Case Three: Accelerate joins on aggregations in data lake

In some scenarios, it may be necessary to perform aggregation calculations on one table first and then perform join queries with other tables. To fully use StarRocks' query rewrite capabilities, we recommend constructing nested materialized views. For example:

--Q5
SELECT * FROM (
SELECT
l.lo_orderkey, l.lo_orderdate, c.c_custkey, c_region, sum(l.lo_revenue)
FROM
hive.ssb_1g_csv.lineorder l
INNER JOIN (
SELECT distinct c_custkey, c_region
from
hive.ssb_1g_csv.customer
WHERE
c_region IN ('ASIA', 'AMERICA')
) c ON l.lo_custkey = c.c_custkey
GROUP BY l.lo_orderkey, l.lo_orderdate, c.c_custkey, c_region
) c1
WHERE
lo_orderdate = '19970503';

Q5 first performs an aggregation query on the customer table and then performs a join and aggregation with the lineorder table. Similar queries might involve different filters on c_region and lo_orderdate. To leverage query rewrite capabilities, you can create two materialized views, one for aggregation and another for the join.

--mv_3_1
CREATE MATERIALIZED VIEW mv_3_1
DISTRIBUTED BY HASH(c_custkey)
REFRESH ASYNC EVERY(INTERVAL 1 DAY)
PROPERTIES (
"force_external_table_query_rewrite" = "TRUE"
)
AS
SELECT distinct c_custkey, c_region from hive.ssb_1g_csv.customer;

--mv_3_2
CREATE MATERIALIZED VIEW mv_3_2
DISTRIBUTED BY HASH(lo_orderdate)
PARTITION BY LO_ORDERDATE
REFRESH ASYNC EVERY(INTERVAL 1 DAY)
PROPERTIES (
"force_external_table_query_rewrite" = "TRUE"
)
AS
SELECT l.lo_orderdate, l.lo_orderkey, mv.c_custkey, mv.c_region, sum(l.lo_revenue)
FROM hive.ssb_1g_csv.lineorder l
INNER JOIN mv_3_1 mv
ON l.lo_custkey = mv.c_custkey
GROUP BY l.lo_orderkey, l.lo_orderdate, mv.c_custkey, mv.c_region;

Case Four: Separate hot and cold data for real-time data and historical data in data lake

Consider the following scenario: data updated within the past three days is directly written into StarRocks, while less recent data is checked and batch-written into Hive. However, there are still queries that may involve data from the past seven days. In this case, you can create a simple model with materialized views to expire the data automatically.

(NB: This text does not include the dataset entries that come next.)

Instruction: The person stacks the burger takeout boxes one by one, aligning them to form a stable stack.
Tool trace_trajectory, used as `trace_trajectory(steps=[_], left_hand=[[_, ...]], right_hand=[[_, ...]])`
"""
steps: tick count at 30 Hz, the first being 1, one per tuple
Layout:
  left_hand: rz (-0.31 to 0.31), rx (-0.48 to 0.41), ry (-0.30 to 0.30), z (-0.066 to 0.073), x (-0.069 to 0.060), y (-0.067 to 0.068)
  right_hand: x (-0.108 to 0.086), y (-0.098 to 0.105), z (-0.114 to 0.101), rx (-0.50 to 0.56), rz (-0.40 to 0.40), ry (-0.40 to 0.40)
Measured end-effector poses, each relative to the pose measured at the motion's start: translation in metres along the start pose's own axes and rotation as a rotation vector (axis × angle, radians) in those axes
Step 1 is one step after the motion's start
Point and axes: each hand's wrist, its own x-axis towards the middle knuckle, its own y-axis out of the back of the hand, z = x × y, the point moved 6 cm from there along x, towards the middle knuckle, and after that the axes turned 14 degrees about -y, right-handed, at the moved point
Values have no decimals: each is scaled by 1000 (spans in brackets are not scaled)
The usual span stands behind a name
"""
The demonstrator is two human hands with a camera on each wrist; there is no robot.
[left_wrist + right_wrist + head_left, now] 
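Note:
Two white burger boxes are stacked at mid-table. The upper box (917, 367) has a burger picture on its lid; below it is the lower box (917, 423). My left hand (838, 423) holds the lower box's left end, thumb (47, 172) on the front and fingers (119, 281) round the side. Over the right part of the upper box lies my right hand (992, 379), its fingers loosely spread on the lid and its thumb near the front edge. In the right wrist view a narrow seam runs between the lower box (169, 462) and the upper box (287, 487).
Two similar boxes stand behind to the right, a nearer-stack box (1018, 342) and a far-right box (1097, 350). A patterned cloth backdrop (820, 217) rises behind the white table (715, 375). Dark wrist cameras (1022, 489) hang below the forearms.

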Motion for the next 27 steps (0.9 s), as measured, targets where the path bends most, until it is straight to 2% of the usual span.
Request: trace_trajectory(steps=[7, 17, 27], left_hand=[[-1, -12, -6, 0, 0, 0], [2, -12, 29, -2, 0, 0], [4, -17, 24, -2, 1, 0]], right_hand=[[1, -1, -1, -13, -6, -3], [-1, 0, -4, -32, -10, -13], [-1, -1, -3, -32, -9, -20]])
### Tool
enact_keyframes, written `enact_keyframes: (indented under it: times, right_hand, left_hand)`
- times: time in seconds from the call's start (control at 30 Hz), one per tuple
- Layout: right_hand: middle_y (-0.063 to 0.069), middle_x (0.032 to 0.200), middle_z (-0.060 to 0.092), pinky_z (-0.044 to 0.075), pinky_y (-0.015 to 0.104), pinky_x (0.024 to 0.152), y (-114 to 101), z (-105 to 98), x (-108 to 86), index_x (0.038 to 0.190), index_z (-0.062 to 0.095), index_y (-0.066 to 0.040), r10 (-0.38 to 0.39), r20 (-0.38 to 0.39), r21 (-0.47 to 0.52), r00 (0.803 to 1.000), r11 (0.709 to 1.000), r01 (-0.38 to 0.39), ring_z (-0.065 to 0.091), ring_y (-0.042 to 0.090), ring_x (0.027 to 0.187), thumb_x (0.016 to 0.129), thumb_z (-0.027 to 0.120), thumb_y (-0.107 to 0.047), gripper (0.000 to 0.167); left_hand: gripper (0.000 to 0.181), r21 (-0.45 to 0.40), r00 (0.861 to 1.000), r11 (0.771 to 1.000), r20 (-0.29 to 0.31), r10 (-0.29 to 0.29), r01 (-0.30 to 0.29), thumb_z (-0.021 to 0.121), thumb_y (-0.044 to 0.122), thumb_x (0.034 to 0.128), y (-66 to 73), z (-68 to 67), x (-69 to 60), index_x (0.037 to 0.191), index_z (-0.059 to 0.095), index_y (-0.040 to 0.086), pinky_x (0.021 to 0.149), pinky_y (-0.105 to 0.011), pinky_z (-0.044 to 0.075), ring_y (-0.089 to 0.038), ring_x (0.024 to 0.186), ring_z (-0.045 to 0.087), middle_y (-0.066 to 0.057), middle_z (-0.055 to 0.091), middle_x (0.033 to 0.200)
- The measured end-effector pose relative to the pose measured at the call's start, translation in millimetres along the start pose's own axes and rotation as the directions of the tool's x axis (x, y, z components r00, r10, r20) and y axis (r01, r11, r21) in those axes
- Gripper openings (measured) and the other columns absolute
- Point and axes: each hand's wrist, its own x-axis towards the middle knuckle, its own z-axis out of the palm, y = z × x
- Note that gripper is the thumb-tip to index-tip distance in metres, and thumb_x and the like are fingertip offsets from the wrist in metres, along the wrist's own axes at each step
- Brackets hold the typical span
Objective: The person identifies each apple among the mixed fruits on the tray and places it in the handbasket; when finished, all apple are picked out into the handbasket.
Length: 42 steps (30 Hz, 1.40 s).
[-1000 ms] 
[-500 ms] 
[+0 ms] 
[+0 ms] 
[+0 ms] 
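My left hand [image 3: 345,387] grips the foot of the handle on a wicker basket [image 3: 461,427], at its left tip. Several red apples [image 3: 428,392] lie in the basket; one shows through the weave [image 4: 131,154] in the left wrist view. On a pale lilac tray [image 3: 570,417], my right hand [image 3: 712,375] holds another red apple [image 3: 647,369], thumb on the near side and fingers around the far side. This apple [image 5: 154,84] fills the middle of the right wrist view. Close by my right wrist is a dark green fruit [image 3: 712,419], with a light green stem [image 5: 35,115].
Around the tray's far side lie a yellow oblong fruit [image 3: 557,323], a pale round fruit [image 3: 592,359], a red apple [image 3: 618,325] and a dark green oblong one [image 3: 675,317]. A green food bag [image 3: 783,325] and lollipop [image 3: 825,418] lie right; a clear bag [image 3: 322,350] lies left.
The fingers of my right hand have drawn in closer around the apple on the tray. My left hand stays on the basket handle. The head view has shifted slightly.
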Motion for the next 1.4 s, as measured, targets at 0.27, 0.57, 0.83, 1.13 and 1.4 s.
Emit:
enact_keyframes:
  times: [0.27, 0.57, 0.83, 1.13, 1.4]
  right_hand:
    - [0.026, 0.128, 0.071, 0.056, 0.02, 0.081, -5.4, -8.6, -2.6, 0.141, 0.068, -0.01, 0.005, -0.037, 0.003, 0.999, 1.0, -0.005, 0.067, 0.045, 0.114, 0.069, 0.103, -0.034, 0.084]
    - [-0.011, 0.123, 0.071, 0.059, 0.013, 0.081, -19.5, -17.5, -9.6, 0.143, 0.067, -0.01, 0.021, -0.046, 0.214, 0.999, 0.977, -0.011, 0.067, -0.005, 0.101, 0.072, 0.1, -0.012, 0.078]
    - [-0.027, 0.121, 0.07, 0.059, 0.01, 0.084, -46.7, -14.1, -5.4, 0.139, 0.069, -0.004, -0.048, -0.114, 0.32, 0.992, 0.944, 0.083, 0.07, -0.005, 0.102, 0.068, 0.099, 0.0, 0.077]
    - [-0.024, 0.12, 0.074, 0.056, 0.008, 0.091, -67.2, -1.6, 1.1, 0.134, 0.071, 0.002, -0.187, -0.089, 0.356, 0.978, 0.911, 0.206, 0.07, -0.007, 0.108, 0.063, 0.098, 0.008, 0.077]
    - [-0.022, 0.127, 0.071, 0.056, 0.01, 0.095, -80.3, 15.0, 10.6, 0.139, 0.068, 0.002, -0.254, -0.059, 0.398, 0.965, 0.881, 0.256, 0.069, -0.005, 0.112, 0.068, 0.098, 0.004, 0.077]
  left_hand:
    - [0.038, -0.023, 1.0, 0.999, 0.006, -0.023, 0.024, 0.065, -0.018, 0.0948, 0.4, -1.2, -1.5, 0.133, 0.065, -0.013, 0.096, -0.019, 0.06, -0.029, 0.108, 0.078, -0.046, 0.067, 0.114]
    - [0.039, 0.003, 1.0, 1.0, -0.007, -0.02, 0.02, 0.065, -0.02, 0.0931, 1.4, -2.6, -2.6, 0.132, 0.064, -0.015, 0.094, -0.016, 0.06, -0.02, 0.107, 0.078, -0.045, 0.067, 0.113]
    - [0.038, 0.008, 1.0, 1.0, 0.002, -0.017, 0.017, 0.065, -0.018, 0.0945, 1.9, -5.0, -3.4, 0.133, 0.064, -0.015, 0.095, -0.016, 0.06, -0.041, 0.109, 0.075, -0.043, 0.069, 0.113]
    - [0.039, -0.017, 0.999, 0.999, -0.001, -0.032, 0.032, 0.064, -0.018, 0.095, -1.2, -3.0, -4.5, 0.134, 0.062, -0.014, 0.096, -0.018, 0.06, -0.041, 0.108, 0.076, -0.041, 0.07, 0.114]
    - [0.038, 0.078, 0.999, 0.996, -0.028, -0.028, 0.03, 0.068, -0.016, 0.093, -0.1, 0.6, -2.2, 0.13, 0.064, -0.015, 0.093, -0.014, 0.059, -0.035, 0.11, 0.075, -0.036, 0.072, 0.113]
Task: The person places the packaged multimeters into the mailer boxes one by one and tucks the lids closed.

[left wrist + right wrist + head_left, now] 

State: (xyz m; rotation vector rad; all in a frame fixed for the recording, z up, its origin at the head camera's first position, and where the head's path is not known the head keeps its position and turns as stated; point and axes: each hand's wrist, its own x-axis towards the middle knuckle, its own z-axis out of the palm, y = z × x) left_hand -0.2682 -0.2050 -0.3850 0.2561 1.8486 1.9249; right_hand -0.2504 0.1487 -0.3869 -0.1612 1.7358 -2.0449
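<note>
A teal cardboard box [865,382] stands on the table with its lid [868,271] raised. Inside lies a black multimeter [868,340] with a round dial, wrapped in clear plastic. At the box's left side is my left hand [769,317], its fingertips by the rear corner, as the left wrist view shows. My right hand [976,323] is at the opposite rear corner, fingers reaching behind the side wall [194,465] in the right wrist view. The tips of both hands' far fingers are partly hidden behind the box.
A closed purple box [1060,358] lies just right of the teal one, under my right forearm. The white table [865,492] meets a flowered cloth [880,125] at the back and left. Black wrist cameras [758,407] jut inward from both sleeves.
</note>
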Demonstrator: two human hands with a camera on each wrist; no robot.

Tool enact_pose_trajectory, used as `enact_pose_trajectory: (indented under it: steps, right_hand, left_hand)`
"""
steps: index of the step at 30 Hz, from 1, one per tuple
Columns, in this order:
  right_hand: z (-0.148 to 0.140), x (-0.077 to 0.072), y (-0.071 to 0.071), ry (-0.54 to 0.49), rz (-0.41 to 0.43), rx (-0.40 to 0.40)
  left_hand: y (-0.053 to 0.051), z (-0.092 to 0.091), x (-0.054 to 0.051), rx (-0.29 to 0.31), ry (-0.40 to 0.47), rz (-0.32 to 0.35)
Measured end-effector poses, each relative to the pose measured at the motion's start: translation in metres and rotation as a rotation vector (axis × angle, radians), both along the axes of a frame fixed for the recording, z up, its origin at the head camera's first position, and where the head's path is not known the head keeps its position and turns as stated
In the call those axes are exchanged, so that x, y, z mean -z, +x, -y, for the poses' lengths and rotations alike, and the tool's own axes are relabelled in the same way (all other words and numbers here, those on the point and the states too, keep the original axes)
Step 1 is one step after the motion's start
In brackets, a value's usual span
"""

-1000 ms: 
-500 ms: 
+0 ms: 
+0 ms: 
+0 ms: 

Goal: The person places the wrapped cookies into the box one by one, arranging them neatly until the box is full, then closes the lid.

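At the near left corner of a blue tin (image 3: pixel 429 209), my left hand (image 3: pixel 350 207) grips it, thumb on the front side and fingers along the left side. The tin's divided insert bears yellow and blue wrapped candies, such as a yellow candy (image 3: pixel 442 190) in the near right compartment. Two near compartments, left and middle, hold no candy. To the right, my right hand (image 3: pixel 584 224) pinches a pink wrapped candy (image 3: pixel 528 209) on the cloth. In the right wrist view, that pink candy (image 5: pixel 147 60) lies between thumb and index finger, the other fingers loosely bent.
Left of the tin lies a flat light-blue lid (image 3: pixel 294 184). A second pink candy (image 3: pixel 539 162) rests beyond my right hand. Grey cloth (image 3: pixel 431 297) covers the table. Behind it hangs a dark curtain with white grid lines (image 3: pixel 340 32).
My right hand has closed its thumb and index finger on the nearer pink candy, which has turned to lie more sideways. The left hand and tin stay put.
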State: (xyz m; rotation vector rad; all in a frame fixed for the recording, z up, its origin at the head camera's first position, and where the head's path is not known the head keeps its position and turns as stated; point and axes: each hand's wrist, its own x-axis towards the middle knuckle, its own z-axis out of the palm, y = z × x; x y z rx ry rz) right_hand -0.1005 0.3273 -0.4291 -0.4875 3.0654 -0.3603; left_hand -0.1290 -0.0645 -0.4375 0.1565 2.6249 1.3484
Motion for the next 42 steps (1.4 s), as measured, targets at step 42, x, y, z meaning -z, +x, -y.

CREATE MATERIALIZED VIEW mv_4_1 
DISTRIBUTED BY HASH(lo_orderdate)
PARTITION BY LO_ORDERDATE
REFRESH ASYNC EVERY(INTERVAL 1 DAY)
AS
SELECT lo_orderkey, lo_orderdate, lo_revenue
FROM hive.ssb_1g_csv.lineorder
WHERE lo_orderdate<=current_date()
AND lo_orderdate>=date_add(current_date(), INTERVAL -4 DAY);

You can further build views or materialized views upon it based on the logic of the upper-layer applications.